Hosea: God's Faithfulness in Christ - Refusing Treatment

One of my favorite channels presents videos of vehicles that are taken to a service center with customer complaints. The narrator says, “Customer complains he hears a clunk when he hits the brakes.” Then the videographer shows that the customer’s brakes are completely worn out, grinding the rotors to powder. What’s fascinating is what is said next, “Customer refused service and drove away.” Why would the customer refuse service? Why would they drive away knowing the danger? It’s scary to think that people are driving around with cars in this condition.

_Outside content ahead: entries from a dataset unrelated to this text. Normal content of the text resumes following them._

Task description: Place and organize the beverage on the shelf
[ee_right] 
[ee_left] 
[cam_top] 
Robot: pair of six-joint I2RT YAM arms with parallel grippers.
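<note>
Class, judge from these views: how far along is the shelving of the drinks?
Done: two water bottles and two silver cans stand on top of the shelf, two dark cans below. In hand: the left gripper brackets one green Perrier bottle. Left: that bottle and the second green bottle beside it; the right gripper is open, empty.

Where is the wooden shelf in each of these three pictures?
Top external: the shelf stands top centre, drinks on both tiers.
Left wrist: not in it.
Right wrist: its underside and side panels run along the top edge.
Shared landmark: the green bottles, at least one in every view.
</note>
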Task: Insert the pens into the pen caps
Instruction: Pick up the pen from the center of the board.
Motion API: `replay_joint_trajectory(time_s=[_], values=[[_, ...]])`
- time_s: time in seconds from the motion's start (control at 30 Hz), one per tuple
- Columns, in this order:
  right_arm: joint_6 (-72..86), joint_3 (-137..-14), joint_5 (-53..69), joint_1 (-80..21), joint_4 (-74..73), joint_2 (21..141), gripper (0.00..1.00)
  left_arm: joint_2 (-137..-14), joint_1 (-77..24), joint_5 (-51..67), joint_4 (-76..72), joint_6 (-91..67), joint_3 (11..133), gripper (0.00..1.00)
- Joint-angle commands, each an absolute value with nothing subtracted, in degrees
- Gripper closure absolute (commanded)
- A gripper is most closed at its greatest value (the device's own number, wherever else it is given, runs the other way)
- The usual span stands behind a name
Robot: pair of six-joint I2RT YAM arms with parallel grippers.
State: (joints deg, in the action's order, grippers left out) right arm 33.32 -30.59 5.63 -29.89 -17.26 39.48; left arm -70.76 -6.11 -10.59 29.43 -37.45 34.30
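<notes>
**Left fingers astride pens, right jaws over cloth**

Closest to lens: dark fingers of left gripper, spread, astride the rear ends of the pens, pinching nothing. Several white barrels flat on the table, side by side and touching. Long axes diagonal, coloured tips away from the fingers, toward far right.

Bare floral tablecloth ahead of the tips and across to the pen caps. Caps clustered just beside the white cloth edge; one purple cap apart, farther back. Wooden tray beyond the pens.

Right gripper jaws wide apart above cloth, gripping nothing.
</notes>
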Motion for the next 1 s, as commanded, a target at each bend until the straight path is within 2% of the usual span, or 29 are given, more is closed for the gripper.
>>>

In our text this week God says that He wants to heal Israel, but they stubbornly refuse to return to Him. They don’t want to give up their sin, but more importantly they are convinced that they can solve their own problems: we’ll remove the king; we’ll turn to others for help; we’ll turn to Baal. The one thing they won’t do is turn to the Lord for help, even though He longs to heal them. Join us Sunday as we worship the One who came to heal our hearts!

Tim Locke
Hosea: God's Faithfulness in Christ - Consistent Love

Our text this week exposes the rom-com drama of God’s people. We engage, we disengage, then in desperation, we reengage. We’re fickle and dramatic. We treat God like a plate that we need to keep spinning, a meter we need to keep running, a deity we need to keep satisfied lest we incur His anger and lose His benefits. Israel runs back to the Lord for a quick fix, inserting a few more coins in the meter. God groans, saying, What shall I do with you, O Ephraim? What shall I do with you, O Judah? Your love is like a morning cloud, like the dew that goes early away (Hosea 6:4). 

What does God desire? He says, For I desire steadfast love and not sacrifice, the knowledge of God rather than burnt offerings (Hosea 6:6). How do we change this cycle and offer steadfast love to God? Join us Sunday as we worship the One who loves God with all His heart, soul, and might.

Tim Locke
Hosea: God's Faithfulness in Christ - Playing Games

So many couples enter marriage because the other person makes them happy or gives them what they want. In the early days of the relationship, they mold themselves into the person they need to be to win the person. Then, after time goes by, they stop being that person or doing the things that won that person's heart. It’s not long before they resent the very person, they said that they loved. Now both parties are disillusioned with the relationship and either a new foundation of selfless love will be built, or the marriage will end. When I married Debbie, I wanted to be someone’s knight in shining armor, and she my damsel in distress. Ultimately, I wasn’t leading her or my family, and I wasn’t loving her, I was using her to maintain my knighthood. Thankfully, God led me to repentance and our marriage flourishes today.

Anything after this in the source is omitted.